With her transition came struggles with the Church. Anglican ministers need the permission of their bishop to preach or hold Holy Communion. In October 2020, Sorèl’s Archbishop refused her request to officiate.  

“The Church’s treatment of transgender people sucks at the institutional level. I’ve been treated unfairly, unjustly and cruelly. But I knew that when I chose to come back into priesthood.”

“I left parish ministry in 2005 because I knew I needed the space to transition. But in choosing to come back and to be faithful to my call, I discovered one very important thing – Faith in God does not necessarily equate to faith in the church.” 

“The church has let me down just like they have let down so many LGBTQI+ Christians. But my parish community is not a reflection of the institutional church, they love me and they care for me.” 

“In our own parish we have our own rainbow group of rainbow Christians and we are creating a community from the ground up and we’re changing the world.”

In facing these challenges, Sorèl has found a new purpose and community to serve. 

“This is where I find myself now. I’ve chosen to come out into this hard and difficult place knowing that so many LGBTQI+ people need to know they are loved for who they are, without explanation and without justification.” 

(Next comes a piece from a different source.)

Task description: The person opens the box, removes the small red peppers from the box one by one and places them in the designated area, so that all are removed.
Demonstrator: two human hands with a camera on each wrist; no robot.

“The LGBTQI+ community is my family. We speak about families of choice, but it’s not until you become a minority that that you end up finding people and a community like yourself. So the LGBT community have become not just friends, but family who stand with me, who stand for me and vice versa.” 

“This is where I am today. I am loved by God, I’m loved by the LGBTQI+ community and vice versa.” 

Sorèl is passionate about the community who welcomed her so lovingly. She now works as a mental health clinician for the LGBTQI+ community in Adelaide. 

“My greatest joy is being able to help people grow, thrive and to be truly themselves. It’s the reason that I get up in the morning, to be a part of that process and see people blossom like a flower.” 

“I’m currently working with a number of families with transgender adolescents. It is really wonderful when parents really get behind their transgender kids.” 

“I have one family whose preparing to send their transgender daughter into an all-girls school so that she can receive the right socialization. I think that’s incredible! We hear of stories of parents not being behind their transgender children, but I get to see parents who would do anything to bring joy, love and life to their transgender children.” 

And Sorèl is still hopeful of institutional change within the church. She’s currently working on a brief about gender diversity in the Australian church to be presented at the Anglican Bishops Conference in 2021. 

“This has come about because I raised with the Archbishop that there is a significant difference between sexual diversity and gender diversity. I suggested to him that I am one of the most experienced professional people and spiritual people persons in Australia to help communicate this to the Church. So, he asked me to prepare a brief which I’m doing now.” 

“It’s exciting because it’s a dialogue the church has not had in the past.” 

The LGBTQI+ community has given rise to Sorèl’s desire for an equal and loving society, and it’s through her public advocacy where she hopes to lead change. 

“I’m so privileged to be able to now represent the LGBTQI+ community and all the outrageous, wonderful joy we bring to the world.” 

“That’s what I rise for. I rise to make a difference in the lives of the LGBTQI+ community.”